• _REQUIRED WORK_: Retype the tail of the data exactly, starting at the line containing "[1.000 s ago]" and stopping at the last line.

=====

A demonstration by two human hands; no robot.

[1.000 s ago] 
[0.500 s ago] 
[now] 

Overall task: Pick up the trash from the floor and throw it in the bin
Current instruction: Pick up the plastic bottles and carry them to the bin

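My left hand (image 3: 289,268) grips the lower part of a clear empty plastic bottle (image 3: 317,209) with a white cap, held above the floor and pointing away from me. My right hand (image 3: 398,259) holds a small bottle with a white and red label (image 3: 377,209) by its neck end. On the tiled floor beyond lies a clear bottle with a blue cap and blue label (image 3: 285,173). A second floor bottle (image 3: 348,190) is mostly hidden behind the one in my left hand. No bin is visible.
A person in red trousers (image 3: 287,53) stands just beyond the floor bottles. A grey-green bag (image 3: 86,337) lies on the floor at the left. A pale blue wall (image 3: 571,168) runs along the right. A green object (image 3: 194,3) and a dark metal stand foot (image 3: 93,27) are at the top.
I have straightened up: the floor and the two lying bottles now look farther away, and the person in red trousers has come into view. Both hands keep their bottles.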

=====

• _RESPONSE TO THE TASK_:
[1.000 s ago] 
[0.500 s ago] 
[now] 

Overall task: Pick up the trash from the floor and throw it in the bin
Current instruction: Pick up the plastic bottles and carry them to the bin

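My left hand (image 3: 289,268) grips the lower part of a clear empty plastic bottle (image 3: 317,209) with a white cap, held above the floor and pointing away from me. My right hand (image 3: 398,259) holds a small bottle with a white and red label (image 3: 377,209) by its neck end. On the tiled floor beyond lies a clear bottle with a blue cap and blue label (image 3: 285,173). A second floor bottle (image 3: 348,190) is mostly hidden behind the one in my left hand. No bin is visible.
A person in red trousers (image 3: 287,53) stands just beyond the floor bottles. A grey-green bag (image 3: 86,337) lies on the floor at the left. A pale blue wall (image 3: 571,168) runs along the right. A green object (image 3: 194,3) and a dark metal stand foot (image 3: 93,27) are at the top.
I have straightened up: the floor and the two lying bottles now look farther away, and the person in red trousers has come into view. Both hands keep their bottles.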

The generated output is now complete.